かく言う私はメディア業界に飛び込む前、実は医学生だった。医学部を卒業したが、医師にならずに新聞記者をしているという変わった経歴の持ち主だ。つまり、肥満になるメカニズムとその治療方法について、医学的な知識を持ち合わせていたはず。それにもかかわらず115キロという高度肥満にまでなったのは、肥満者に特有の「思考のクセ」というワナがあったからだ。
時間選好率という行動経済学の概念で説明されるものだが、肥満者には「未来の利益」よりも「目先の利益」を優先する傾向がある。つまり、太っている人にいくら「このままでは病気になる」と言っても、太りやすい生活習慣を止めることができないのだ。たとえ医師になるための教育を受けていても、である。
また、肥満は「満腹中枢」という脳の視床下部にあり、食欲を司る部位を変化させる。具体的には、食事の満足感を感じる働きが低下し、食べても「足りない」と感じるようになってしまう。過食は肥満をもたらし、悪循環となる。これらのことが意味するのは、太れば太るだけ太りやすくなる“肥満の沼”の存在である。一度そこに足を取られると、個人の意志だけではなかなか抜け出せないのだ。
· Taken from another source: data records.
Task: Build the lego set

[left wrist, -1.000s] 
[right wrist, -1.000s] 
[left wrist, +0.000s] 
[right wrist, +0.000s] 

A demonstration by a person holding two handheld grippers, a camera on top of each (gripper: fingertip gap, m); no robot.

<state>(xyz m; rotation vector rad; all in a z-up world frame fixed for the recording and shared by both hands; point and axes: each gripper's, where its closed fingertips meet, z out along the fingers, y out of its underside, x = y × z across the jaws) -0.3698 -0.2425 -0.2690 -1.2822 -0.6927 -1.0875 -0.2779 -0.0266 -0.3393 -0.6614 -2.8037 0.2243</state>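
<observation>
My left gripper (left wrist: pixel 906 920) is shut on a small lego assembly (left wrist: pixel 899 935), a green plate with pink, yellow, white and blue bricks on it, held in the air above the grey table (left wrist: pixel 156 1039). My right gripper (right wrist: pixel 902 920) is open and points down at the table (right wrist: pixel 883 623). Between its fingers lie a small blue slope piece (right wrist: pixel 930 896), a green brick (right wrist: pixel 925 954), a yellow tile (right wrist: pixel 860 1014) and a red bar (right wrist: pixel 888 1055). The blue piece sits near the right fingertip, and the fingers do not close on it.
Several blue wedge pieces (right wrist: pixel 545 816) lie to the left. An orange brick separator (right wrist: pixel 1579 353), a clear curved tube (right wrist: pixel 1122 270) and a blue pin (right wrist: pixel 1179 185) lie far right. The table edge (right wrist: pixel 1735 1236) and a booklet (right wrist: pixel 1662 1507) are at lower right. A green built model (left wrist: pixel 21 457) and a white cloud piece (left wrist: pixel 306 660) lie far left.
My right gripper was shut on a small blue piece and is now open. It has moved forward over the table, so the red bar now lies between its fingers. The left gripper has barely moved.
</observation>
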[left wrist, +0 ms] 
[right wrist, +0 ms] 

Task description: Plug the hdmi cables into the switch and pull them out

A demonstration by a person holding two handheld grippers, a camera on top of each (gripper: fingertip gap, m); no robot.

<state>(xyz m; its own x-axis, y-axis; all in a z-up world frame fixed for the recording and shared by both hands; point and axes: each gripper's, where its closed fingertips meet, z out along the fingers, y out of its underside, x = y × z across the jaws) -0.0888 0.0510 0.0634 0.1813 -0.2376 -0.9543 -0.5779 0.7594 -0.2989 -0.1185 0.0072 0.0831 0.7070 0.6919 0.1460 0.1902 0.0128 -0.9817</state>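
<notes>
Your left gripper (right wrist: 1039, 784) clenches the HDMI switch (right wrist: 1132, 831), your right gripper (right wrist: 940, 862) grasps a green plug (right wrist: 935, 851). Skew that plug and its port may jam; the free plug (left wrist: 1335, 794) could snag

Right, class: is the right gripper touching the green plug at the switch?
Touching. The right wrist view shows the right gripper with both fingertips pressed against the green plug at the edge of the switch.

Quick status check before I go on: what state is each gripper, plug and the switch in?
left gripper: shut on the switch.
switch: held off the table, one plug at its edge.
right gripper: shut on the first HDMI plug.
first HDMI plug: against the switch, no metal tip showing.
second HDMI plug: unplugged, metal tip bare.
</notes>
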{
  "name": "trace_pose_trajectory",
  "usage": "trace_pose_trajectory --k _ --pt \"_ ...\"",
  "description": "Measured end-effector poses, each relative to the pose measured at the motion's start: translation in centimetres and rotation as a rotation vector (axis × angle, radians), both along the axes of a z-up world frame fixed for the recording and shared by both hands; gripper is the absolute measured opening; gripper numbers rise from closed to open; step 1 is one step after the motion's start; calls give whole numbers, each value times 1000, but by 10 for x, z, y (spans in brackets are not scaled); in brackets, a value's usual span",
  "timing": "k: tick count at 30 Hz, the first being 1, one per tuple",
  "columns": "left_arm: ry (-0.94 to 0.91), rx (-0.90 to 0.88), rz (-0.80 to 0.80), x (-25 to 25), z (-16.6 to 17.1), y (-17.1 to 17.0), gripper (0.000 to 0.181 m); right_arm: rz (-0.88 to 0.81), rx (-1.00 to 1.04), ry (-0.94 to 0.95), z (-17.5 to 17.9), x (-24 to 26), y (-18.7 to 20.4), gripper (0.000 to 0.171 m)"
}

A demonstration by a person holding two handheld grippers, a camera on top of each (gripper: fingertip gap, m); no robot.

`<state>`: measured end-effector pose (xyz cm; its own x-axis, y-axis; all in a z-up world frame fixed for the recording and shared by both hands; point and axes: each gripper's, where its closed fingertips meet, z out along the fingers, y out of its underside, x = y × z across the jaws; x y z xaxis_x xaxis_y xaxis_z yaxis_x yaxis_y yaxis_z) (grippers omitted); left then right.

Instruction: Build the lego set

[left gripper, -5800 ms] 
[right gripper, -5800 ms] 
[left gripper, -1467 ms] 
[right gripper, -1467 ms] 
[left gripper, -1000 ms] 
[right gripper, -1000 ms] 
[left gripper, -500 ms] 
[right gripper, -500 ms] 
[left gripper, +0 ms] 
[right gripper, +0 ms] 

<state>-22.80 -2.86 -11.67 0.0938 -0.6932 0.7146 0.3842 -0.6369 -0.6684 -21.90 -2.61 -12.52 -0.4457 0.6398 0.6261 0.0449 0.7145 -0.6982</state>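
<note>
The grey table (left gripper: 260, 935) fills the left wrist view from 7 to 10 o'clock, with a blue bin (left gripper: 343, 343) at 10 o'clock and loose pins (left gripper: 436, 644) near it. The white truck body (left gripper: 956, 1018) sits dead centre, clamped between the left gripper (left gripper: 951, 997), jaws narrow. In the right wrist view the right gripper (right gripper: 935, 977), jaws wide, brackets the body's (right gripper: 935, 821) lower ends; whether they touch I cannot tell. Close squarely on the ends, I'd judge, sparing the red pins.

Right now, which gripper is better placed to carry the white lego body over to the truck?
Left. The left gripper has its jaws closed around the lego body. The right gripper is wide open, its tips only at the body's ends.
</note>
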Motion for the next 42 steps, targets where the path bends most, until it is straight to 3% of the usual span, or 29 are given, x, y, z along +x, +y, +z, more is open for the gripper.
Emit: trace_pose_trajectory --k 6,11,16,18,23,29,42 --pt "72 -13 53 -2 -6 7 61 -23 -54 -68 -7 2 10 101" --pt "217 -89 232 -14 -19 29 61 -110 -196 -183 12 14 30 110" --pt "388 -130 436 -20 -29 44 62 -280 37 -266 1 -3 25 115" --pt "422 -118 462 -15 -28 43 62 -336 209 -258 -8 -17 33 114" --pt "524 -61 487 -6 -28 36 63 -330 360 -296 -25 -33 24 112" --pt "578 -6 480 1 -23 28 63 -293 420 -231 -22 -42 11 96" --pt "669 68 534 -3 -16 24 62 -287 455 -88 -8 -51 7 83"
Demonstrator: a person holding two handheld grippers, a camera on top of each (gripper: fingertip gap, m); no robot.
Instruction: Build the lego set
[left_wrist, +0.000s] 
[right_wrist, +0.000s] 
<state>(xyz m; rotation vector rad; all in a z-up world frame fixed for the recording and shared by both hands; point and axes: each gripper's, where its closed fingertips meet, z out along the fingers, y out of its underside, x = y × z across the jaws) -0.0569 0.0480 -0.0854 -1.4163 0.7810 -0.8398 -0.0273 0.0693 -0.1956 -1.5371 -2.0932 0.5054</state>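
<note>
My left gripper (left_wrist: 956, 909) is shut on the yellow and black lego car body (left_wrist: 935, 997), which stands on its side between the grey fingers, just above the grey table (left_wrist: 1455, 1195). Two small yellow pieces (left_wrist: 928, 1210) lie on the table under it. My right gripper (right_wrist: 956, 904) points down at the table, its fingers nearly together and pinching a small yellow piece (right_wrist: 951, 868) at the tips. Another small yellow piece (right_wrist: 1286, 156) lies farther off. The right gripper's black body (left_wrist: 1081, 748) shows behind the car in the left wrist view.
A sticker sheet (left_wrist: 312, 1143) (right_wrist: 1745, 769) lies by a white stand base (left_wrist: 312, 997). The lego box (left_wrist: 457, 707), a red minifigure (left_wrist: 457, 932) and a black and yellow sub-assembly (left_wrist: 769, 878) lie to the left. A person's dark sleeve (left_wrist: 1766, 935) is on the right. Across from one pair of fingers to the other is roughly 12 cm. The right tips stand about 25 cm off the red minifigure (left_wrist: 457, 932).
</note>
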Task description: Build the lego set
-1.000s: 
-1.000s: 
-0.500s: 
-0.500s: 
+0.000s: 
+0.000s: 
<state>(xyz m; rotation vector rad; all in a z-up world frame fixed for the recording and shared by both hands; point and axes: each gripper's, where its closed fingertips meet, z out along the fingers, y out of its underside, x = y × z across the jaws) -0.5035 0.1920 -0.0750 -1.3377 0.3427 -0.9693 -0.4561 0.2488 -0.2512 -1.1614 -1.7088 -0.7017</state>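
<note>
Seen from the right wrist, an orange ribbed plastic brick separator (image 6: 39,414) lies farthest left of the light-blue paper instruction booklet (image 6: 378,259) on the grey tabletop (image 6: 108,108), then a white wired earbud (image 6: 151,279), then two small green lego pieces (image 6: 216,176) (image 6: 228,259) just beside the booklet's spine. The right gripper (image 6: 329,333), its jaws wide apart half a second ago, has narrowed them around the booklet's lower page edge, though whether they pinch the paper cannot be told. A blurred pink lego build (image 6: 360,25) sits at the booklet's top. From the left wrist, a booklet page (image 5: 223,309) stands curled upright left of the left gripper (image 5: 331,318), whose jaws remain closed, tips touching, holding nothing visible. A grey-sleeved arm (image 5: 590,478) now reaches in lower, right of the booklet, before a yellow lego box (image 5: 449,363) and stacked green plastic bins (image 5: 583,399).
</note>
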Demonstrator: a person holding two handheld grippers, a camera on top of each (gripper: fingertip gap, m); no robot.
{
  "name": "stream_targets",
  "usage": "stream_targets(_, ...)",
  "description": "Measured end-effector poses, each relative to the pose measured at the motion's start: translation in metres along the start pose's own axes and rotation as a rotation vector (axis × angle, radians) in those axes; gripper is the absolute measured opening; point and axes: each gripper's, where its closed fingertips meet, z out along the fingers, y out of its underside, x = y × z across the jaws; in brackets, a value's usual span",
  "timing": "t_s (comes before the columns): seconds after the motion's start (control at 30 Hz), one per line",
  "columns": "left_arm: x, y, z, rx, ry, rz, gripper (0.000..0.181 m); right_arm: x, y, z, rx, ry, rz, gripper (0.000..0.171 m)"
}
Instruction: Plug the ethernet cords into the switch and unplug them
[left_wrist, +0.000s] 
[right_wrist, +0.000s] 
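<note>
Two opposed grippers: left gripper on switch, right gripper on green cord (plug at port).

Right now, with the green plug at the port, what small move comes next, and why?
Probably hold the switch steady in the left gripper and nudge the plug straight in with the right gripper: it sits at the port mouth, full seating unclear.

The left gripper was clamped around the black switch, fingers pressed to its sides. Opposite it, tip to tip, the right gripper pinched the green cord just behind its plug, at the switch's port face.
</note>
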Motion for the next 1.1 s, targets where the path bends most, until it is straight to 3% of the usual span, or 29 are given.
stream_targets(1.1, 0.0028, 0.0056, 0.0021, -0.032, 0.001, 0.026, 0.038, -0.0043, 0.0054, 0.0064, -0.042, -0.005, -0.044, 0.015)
繰り返しになるが、正しく行えばダイエットは絶対に結果が出る。結果が出ないのは、その方法が正しくないか、ダイエットをしているつもりでしていないかのどちらかだ。私は太った後、報道機関で医療記者になった。ダイエットをテーマに信頼できる専門家たちを取材するうちに、正しい方法と、それをどう行うべきかという知識を身につけた。このことが、私を肥満の沼から救い出してくれたのだ。そして2017年5月から10月の150日間で約30キロの減量に成功した。そこで大切なのは、「やせよう」という意志ではなく、やせやすい環境づくりだった。
まず、ダイエットの原理原則を紹介しておこう。それはすなわち「消費エネルギー>摂取エネルギー」である。よく言われることであるが、食事の量を減らし、運動の量を増やせば、太っている人は必ずやせる。しかし、落とし穴もある。例えば長期間の断食や「〇〇だけダイエット」のように偏った食事。摂取エネルギーは減るものの、栄養不足で筋肉と基礎代謝が落ちてしまう。特に筋肉が落ちるとボディーメイクの観点でも都合が悪い。体重は落ちても、手足はガリガリでおなかだけポッコリ、なんてことが起きる。そうならないためには必要な栄養素をしっかり摂取することが必要だ。ダイエットにおける食事は、日本肥満学会の『肥満症診療ガイドライン2016』において、目安となるエネルギー量や糖質・たんぱく質・脂質の割合が定められている。正しい知識を持ってダイエットの原理原則を運用しないと、効果がないばかりか、かえって体形を崩す。